Das Besondere dieser Geschichte: Der Warme Otto ist die allererste Wärmestube für Obdachlose, die nach 1933 in Berlin eingerichtet wurde. Von Anfang an hatte sie regen Zulauf und das Entsetzen war groß, als wir im Juni 83 schon wieder schließen mussten. Es gelang mir nach zäher Suche in den folgenden Monaten einen neuen Laden in der Waldstraße aufzutreiben. So eröffneten wir im November 83 den ersten professionellen Wärmestubenbetrieb, vom Senat mit einer Sozialarbeiterstelle gefördert …
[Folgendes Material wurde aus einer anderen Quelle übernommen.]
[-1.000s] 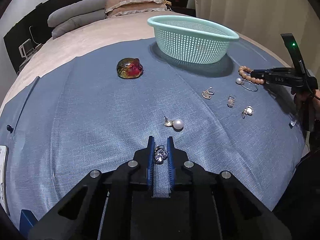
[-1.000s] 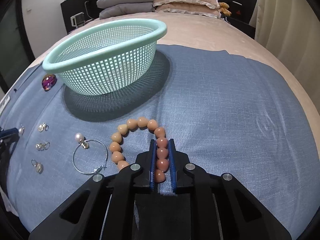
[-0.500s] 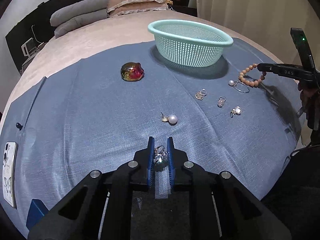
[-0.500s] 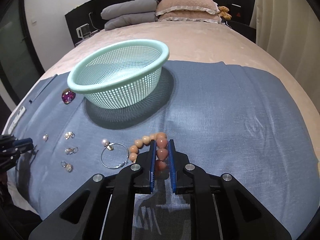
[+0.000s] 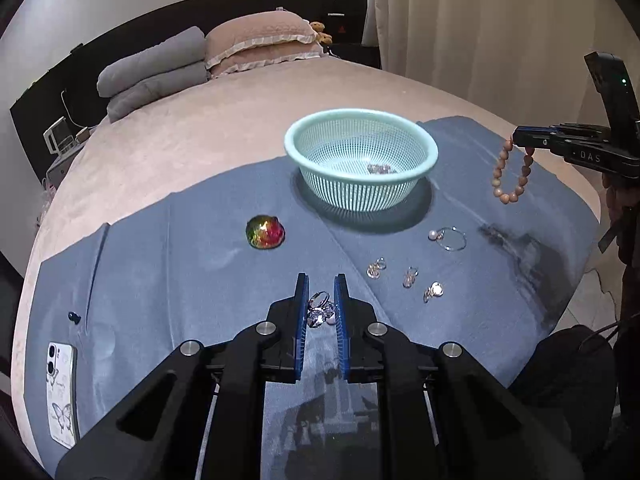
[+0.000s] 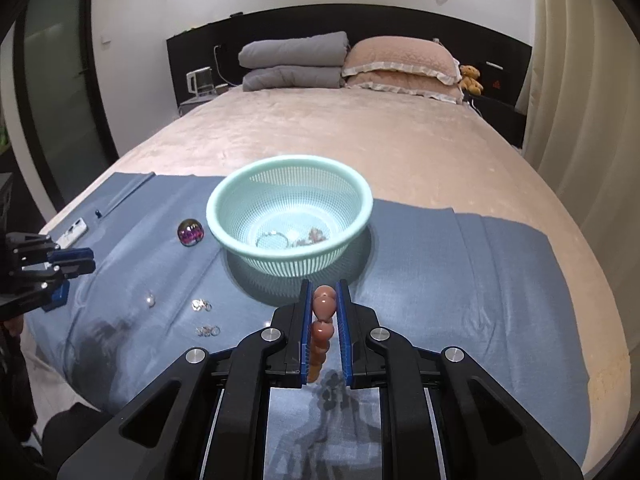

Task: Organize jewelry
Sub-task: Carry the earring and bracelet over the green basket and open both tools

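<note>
My left gripper [image 5: 320,300] is shut on a crystal earring [image 5: 319,309] and holds it above the blue cloth [image 5: 180,280]. My right gripper [image 6: 323,308] is shut on a pink bead bracelet [image 6: 322,322], which hangs in the air right of the basket in the left wrist view [image 5: 512,178]. The mint green basket [image 5: 360,168] stands at the cloth's far side and holds some jewelry [image 6: 288,238]. A hoop earring with a pearl [image 5: 448,237] and three small earrings [image 5: 408,278] lie on the cloth.
An iridescent glass gem [image 5: 265,232] lies left of the basket. A phone with a butterfly case [image 5: 61,392] lies at the cloth's left edge. Pillows [image 6: 348,64] are at the head of the bed. Curtains [image 5: 480,20] hang at the right.
Both grippers have risen well above the cloth with their pieces. The bracelet has left the cloth and now hangs from the right gripper.
</note>
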The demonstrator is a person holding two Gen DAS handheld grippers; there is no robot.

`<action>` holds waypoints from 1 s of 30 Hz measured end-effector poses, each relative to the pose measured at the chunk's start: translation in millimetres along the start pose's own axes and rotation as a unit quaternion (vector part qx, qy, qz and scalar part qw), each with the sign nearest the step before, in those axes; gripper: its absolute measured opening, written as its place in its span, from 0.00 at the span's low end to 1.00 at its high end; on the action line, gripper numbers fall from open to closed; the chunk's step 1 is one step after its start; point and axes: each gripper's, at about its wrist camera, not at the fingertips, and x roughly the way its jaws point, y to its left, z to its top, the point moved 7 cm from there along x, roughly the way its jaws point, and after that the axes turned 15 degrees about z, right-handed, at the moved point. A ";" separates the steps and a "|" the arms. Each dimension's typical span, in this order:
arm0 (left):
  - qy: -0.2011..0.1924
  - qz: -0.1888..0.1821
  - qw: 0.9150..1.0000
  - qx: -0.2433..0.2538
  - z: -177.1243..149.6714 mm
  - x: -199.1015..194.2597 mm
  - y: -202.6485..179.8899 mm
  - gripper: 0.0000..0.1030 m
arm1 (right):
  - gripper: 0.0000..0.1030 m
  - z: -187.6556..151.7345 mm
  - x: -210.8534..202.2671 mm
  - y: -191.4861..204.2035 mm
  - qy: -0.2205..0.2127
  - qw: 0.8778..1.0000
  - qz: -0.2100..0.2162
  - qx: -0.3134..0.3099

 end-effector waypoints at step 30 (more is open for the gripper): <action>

Anfang der Neunziger zogen wir wieder um in einen noch geräumigeren Laden in der Bugenhagenstraße. Aber Ende der Neunziger wurde die Finanzlage Berlins und erst recht die der Evangelischen Kirche hoch problematisch. Alle Gemeinden wurden zum radikalen Stellenabbau gezwungen. Daher traten wir in Verhandlungen mit der Stadtmission ein und sie beschloss bald die Übernahme der Einrichtung. Circa 20 Jahre betreibt sie nun die Wärmestube, die in den von der Lage her noch geeigneteren Beusselkiez umzog und ununterbrochen hoch frequentiert ist. Mir ist unverständlich, wie eine soziale Großorganisation wie die Berliner Stadtmission es nicht schaffen kann, diese in Moabit älteste und notwendigste Einrichtung der Obdachlosenhilfe offen zu halten. Ich appelliere an die Berliner Stadtmission, dass sie sich besinnt und wenigstens für den kommenden Winter eine Übergangslösung für die Offenhaltung des Warmen Ottos in ­Moabit erfindet und managt.